Exercise brief -
Gather the lines from the material that contain "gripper".

Recorded data -

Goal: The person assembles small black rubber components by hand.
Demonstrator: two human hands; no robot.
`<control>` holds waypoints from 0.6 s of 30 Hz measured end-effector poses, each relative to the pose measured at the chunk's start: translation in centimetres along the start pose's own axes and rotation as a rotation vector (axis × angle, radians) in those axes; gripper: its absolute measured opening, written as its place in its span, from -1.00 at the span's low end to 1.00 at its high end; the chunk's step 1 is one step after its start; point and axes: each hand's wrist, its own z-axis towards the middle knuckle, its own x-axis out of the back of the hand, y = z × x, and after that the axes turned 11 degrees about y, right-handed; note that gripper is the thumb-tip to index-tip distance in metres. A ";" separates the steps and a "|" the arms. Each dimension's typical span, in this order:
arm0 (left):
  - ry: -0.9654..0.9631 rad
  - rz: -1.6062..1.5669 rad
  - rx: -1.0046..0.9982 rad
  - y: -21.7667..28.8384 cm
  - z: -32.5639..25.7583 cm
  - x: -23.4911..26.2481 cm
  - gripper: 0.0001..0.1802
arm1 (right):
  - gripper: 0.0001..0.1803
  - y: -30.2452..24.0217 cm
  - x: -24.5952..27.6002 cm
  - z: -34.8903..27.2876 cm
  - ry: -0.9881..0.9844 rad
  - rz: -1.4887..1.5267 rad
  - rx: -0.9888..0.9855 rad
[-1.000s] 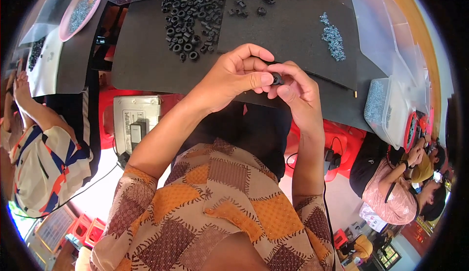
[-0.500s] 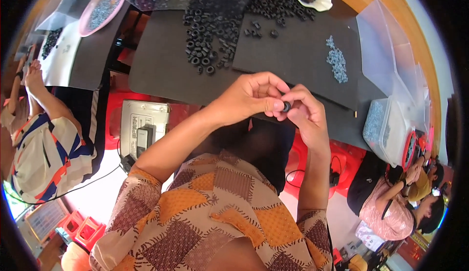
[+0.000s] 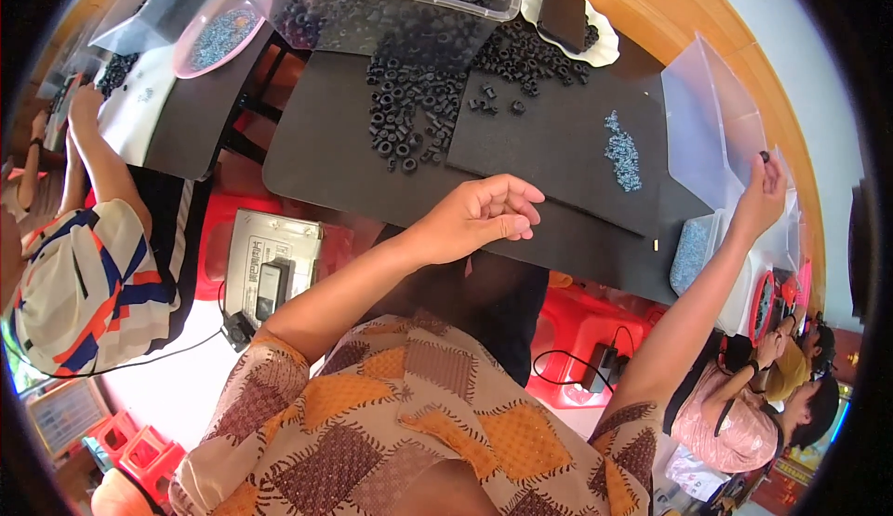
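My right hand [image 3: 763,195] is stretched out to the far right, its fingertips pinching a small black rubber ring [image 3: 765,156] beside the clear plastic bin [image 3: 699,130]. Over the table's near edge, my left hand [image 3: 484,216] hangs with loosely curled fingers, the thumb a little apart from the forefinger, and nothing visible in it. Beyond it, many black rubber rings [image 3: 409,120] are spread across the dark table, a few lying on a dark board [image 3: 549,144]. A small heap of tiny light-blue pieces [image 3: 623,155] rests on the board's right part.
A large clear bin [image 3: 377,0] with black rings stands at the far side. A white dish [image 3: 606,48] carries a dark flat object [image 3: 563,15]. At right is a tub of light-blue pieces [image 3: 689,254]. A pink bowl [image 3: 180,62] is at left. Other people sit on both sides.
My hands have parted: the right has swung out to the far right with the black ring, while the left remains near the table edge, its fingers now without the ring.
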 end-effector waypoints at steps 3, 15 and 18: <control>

Written response -
`<control>` holds waypoints from 0.6 s of 30 Hz measured end-effector poses, each relative to the pose measured at the chunk's start: translation in centimetres along the start pose's own axes and rotation as a rotation vector (axis × angle, radians) in those axes; gripper: its absolute measured opening, written as its place in its span, from -1.00 at the span's low end to 1.00 at its high end; the chunk's step 1 is one step after its start; point and axes: each hand's wrist, its own z-axis towards the middle knuckle, its own x-axis out of the back of the hand, y = z × x, and after that the axes turned 11 degrees about y, right-handed; note that gripper is the thumb-tip to index-tip distance in metres. A ";" separates the steps and a "|" the arms. Each dimension's typical span, in this order:
  - gripper: 0.0001..0.1802
  - gripper: 0.0001..0.1803

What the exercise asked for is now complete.